Rollo was tucked up as he had been on their other wind journeys, but this time he would occasionally raise his head and lap at the moist air with his tongue. When she did open her eyes, the lass delighted in watching the play of dewdrops on her hands, seeing them bead up and then run up her arms as the south wind sped forward. Finally even that grew tiresome, though, and she closed her eyes and slept. The south wind bore her on and on, beyond a day and a night, until it was little more than a stiff, wet breeze that could barely hold its shape. With a last puff of effort, she was set down on the crest of a snowdrift as hard as stone.
“Brother,” the south wind called weakly.
The roar of the north wind blasted the snowdrift into a million sharp, cold diamonds, and the lass fell down and down, into a crevice of blue ice and white snow. Rollo landed heavily atop her, knocking the breath from both their bodies.
The north wind howled down the crevice, smashing the lass against a jagged wall of ice. She struck her head, and all went dark.
Chapter 27
When she woke, the lass found herself in a snow cave sitting propped up by a
chunk of ice. A pool of water as gray as steel reflected dim light onto the roof of the cave, and a walrus was lying beside the pool only a few paces away. It was big, and brown, and had long yellow tusks.
“If you scare away my fish, I’ll eat you and the wolf,” the walrus said. Then it heaved its ungainly body into the pool without causing a splash. The lass assumed that it swam out of the cave, because it didn’t resurface.
“Nasty temper,” Rollo said from his position at her side. “Nothing but threats and insults since the wind brought us here.”
“Which wind?”
“North. South was too weak.”
“Will the north wind help us, do you think?”
“It won’t talk to me,” Rollo huffed. “But at least it brought us in here and gave us our things.”
The lass realized that she was covered in the white parka, and various other items of clothing had been spread over her. She wasn’t sure if Rollo or the north wind was responsible, but she was grateful all the same. It was very, very cold.
Riding the south wind had dampened her clothes, and now they had frozen stiff. She stood up and quickly undressed, then yanked on the first things she could get her hands on. In the end, she had a nightgown on over an outer shift, but she didn’t care. There were layers of skirts and vests over that, and then the white parka.

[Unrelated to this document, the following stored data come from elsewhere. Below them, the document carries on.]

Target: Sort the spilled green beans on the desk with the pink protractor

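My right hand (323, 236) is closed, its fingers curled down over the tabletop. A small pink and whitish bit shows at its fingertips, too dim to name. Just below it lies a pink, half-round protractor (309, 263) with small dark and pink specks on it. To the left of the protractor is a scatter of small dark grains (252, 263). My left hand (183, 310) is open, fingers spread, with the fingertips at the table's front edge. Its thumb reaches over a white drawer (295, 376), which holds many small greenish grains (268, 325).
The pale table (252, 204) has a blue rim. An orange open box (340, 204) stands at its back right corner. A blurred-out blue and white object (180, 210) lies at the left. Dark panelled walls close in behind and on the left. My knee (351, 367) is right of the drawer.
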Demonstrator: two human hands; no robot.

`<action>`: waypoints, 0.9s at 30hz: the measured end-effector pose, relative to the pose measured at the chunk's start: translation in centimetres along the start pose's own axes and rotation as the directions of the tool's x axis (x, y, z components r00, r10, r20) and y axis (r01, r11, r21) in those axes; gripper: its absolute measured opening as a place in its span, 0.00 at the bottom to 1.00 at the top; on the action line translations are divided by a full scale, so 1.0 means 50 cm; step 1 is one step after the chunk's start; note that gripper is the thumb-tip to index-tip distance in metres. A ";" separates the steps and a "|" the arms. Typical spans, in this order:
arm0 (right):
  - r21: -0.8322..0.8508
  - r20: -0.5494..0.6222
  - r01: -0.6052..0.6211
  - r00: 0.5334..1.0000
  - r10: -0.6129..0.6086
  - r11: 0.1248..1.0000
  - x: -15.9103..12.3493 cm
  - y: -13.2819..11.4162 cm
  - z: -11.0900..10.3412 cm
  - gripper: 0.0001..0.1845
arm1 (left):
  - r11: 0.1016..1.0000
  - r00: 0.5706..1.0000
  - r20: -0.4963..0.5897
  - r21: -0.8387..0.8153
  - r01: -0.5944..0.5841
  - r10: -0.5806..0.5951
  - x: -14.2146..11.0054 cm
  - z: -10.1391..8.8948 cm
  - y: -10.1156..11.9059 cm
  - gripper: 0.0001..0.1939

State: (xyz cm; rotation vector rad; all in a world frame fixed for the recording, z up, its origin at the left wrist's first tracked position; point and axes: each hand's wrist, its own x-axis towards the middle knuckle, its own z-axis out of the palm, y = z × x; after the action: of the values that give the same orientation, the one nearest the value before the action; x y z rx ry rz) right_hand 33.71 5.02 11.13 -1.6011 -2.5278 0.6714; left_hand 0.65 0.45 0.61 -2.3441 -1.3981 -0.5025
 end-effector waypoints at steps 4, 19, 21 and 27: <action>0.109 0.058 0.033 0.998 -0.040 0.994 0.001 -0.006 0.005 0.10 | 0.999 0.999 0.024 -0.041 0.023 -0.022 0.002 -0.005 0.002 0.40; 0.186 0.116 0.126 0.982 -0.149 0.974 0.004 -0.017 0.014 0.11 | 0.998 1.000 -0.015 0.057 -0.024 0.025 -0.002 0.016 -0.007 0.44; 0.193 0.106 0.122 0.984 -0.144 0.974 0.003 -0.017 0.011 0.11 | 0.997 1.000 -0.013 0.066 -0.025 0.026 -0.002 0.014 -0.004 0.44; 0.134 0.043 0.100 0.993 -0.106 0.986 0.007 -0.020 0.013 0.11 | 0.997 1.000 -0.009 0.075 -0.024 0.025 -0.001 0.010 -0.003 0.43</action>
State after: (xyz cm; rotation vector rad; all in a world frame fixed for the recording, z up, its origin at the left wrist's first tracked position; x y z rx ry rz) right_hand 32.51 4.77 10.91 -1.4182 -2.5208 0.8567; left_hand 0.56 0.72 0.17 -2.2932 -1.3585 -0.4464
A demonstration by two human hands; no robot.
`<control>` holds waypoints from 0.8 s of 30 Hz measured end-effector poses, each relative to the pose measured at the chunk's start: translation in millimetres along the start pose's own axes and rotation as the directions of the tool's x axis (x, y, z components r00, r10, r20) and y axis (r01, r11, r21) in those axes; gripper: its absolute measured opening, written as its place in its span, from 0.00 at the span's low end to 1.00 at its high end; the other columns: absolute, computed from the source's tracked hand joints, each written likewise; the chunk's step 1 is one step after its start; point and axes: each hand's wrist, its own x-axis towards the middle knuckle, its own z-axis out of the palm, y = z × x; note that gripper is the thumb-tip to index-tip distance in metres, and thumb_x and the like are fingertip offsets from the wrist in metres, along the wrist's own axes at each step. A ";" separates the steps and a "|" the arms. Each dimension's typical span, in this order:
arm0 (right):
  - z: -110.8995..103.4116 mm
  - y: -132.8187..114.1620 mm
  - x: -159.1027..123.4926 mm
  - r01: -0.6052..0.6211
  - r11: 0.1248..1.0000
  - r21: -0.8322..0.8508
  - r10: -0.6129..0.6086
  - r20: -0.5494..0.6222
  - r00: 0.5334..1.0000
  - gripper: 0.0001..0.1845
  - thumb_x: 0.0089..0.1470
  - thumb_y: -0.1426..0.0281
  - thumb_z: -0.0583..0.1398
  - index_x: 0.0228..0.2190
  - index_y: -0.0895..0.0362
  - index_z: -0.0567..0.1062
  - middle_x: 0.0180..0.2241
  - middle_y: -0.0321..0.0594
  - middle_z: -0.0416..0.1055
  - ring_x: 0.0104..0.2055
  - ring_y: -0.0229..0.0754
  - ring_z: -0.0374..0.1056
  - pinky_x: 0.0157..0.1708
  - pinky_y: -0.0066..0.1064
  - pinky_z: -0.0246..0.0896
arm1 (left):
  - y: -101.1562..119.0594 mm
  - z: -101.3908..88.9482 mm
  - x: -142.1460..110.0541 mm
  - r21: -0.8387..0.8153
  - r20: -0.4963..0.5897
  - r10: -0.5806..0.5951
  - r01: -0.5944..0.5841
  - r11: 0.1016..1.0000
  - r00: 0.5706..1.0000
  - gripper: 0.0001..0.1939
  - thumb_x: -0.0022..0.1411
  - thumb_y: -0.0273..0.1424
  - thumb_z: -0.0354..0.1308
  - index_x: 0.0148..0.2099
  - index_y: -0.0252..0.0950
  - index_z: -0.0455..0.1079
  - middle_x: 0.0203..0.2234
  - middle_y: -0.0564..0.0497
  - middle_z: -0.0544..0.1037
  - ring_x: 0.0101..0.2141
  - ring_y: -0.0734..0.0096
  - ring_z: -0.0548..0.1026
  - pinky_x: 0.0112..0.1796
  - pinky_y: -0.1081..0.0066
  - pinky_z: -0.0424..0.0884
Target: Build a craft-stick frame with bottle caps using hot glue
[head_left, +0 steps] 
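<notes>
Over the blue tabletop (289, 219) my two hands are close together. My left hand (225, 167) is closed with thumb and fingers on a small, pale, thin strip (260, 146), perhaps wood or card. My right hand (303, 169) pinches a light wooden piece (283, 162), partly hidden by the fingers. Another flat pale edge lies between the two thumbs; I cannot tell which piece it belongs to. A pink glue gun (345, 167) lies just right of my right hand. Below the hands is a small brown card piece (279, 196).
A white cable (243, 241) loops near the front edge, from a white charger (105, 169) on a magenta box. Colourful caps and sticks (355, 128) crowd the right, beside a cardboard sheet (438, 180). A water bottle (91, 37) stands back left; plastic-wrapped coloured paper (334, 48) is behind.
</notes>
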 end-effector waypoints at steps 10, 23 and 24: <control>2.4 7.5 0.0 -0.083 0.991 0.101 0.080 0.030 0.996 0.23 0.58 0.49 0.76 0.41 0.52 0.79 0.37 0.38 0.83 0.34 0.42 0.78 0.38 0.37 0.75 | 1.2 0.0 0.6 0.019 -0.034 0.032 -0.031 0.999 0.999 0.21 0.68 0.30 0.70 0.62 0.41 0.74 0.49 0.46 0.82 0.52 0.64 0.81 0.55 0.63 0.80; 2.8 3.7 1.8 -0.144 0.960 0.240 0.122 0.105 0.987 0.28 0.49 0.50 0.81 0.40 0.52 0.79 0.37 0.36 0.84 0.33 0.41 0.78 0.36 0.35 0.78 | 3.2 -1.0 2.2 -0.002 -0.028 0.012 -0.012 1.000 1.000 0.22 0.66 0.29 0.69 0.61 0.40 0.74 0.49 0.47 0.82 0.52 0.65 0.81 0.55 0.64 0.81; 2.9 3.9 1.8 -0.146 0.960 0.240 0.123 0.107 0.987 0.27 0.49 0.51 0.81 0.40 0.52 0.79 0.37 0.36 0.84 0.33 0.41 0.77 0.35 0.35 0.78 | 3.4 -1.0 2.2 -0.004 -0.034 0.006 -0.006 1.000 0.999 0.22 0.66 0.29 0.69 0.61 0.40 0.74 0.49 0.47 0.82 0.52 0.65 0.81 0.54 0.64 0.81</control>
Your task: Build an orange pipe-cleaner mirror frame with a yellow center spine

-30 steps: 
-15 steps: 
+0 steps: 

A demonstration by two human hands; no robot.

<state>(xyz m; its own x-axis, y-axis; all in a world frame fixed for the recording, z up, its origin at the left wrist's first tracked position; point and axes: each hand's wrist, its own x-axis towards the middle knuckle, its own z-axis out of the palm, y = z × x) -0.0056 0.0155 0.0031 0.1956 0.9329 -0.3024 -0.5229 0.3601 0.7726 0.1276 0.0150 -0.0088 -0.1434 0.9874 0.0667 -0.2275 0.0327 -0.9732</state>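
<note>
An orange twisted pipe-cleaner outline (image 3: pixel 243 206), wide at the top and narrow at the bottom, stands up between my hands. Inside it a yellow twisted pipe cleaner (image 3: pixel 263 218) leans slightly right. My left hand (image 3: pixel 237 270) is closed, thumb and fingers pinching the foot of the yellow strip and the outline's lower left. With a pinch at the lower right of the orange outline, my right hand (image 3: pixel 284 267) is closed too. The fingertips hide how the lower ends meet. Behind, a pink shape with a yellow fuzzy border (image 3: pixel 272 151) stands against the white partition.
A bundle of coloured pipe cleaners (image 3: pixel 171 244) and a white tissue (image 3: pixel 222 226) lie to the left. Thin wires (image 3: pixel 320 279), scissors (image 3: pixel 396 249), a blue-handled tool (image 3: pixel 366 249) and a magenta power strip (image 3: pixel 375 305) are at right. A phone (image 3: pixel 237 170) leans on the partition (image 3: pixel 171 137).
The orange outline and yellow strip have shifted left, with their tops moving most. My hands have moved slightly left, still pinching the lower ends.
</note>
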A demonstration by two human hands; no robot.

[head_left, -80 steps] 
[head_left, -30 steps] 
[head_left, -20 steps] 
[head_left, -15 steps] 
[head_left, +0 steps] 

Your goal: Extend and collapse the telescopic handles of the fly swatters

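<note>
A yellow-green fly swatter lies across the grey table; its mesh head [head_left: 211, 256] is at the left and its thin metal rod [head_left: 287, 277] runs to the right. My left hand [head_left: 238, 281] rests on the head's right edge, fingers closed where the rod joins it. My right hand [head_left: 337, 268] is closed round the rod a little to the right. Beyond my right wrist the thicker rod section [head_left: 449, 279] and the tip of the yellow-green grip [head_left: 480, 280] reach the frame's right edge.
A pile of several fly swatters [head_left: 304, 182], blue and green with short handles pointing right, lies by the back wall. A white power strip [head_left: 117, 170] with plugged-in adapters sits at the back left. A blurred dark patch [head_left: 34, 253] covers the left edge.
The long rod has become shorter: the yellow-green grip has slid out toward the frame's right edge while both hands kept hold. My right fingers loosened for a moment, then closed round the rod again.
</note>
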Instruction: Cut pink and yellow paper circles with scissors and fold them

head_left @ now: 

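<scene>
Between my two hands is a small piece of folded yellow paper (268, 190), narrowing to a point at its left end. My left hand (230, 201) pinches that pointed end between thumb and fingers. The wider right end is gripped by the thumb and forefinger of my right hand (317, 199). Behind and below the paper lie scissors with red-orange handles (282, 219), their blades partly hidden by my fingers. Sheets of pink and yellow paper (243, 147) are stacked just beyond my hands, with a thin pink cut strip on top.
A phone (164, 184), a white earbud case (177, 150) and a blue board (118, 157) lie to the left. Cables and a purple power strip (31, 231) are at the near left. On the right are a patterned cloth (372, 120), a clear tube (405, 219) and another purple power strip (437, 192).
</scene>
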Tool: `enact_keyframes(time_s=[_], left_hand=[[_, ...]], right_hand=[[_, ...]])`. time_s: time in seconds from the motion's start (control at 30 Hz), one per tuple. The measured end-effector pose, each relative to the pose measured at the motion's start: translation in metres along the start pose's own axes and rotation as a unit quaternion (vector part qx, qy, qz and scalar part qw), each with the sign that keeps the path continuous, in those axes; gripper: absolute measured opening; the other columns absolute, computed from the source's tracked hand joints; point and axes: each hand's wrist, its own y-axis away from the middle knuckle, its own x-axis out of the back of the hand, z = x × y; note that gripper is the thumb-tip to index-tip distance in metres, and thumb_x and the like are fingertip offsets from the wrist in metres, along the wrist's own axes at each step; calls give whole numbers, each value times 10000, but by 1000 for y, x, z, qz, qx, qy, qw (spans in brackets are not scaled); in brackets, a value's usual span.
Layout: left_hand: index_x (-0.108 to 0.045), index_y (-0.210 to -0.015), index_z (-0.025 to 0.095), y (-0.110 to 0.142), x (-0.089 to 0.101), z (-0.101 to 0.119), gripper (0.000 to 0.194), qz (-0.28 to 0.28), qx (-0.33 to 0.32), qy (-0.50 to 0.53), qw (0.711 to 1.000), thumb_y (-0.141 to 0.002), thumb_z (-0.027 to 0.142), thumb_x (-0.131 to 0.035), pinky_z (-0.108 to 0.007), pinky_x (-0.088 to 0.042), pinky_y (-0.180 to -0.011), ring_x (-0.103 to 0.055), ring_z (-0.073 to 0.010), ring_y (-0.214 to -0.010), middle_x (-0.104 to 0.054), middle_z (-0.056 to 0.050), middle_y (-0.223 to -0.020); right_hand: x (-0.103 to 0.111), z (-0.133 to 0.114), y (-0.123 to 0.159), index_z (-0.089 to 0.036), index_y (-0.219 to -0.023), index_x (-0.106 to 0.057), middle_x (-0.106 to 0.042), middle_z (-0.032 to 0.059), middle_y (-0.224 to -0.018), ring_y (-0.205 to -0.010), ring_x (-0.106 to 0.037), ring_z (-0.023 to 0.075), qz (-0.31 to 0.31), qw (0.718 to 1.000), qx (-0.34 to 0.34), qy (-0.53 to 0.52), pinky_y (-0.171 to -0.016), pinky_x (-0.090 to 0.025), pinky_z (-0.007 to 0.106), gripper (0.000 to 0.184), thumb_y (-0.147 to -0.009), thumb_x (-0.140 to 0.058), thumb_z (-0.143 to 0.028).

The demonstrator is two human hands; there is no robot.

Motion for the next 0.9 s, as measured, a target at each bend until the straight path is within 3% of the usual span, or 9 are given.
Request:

Besides, there was no one here to see her but Rollo and the walrus, and the walrus still had not returned.
The north wind arrived before the walrus did. A great whirl of icy particles whipped into the cave and tore at the lass’s clothes and hair. Before she could protest, it lifted her off her feet and carried her out of the cave, with Rollo and her pack as well. The wind dropped her just outside, near the water, and then pulled back.
Looking around, the lass felt her jaw fall open. She was not on solid ground. She was on a large sheet of ice and hard-packed snow, floating in a sea of other sheets of ice, mountains of ice, pillars of ice. That hadn’t been a little pond inside the snow cave earlier; it had been the sea coming through a hole in the floor.